Exercise aim –
Word for word, restate the listing; omit the pictures.

►

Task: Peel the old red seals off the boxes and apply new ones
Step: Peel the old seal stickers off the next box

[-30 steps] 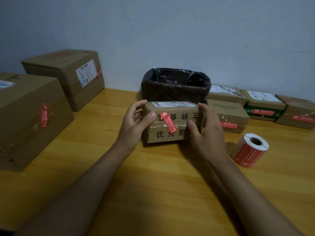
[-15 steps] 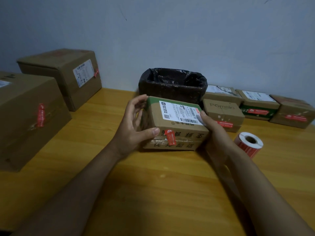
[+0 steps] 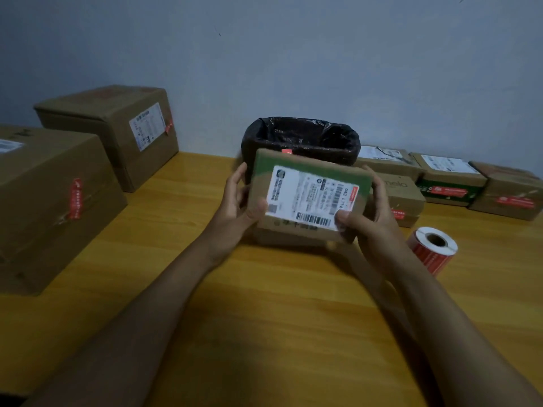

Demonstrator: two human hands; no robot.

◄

Answer to this task –
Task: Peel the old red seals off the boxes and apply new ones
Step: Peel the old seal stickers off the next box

[-30 steps] 
[-15 steps] 
[+0 steps] 

Demonstrator: two human hands; no robot.

The response is complete as it stands.